Purpose: We evaluated whether the 2002 TNM substages of pathological T2 prostate cancer predict intermediate term biochemical recurrence-free survival.
Materials and methods: The cohort consisted of men who underwent radical prostatectomy between January 2000 and June 2008, and had pT2 disease at final pathological evaluation. We excluded patients with prior treatment, less than 6 months of followup or missing data, leaving 1,370 available for analysis, including 340 with pT2a, 35 with pT2b and 995 with pT2c disease. Clinical and pathological characteristics were compared between groups using univariate analysis. Biochemical recurrence-free survival was compared between substages using Kaplan-Meier analysis. A Cox proportional hazards model was used to evaluate tumor substage as a biochemical recurrence-free survival predictor.

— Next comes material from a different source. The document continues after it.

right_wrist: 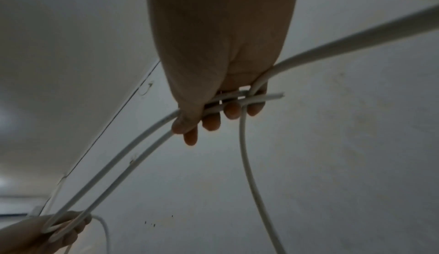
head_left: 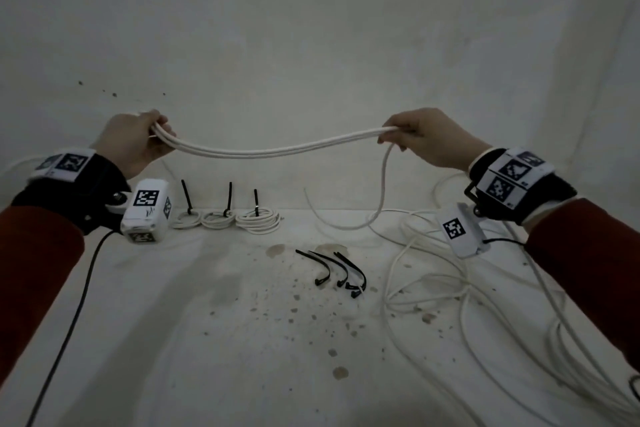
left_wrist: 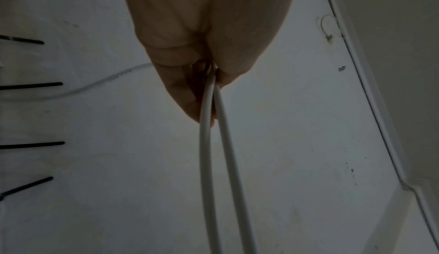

Results: Median followup was 21 months. No differences were seen in the likelihood of biochemical recurrence-free survival between T2 subclasses (p = 0.174). No patient with T2b disease had recurrence. The 3 and 5-year likelihood of freedom from biochemical recurrence was 95.5% (95% CI 90.9-97.8) and 93.8% (95% CI 87.3-97.0) for pT2a, and 94.3% (95% CI 91.8-96.0) and 87.5% (95% CI 82.7-91.1) for pT2c, respectively. Multivariate analysis showed that significant predictors of biochemical recurrence-free survival were margin status (HR 2.7, 95% CI 1.3-5.5, p = 0.006), preoperative prostate specific antigen (HR 1.0, 95% CI 1.0-1.1, p = 0.029), pathological Gleason score 7 (HR 2.5, 95% CI 1.1-5.7, p = 0.024) and pathological Gleason score 8-10 (HR 6.2, 95% CI 2.2-17.4, p <0.001). Compared to pathological stage T2a neither pT2b nor pT2c predicted biochemical recurrence-free survival (p = 0.99 and 0.42, respectively).
Conclusions: Current pT2 prostate cancer substages may not have prognostic significance for intermediate term outcomes. If borne out during longer followup, future staging systems may collapse the substages into a single category.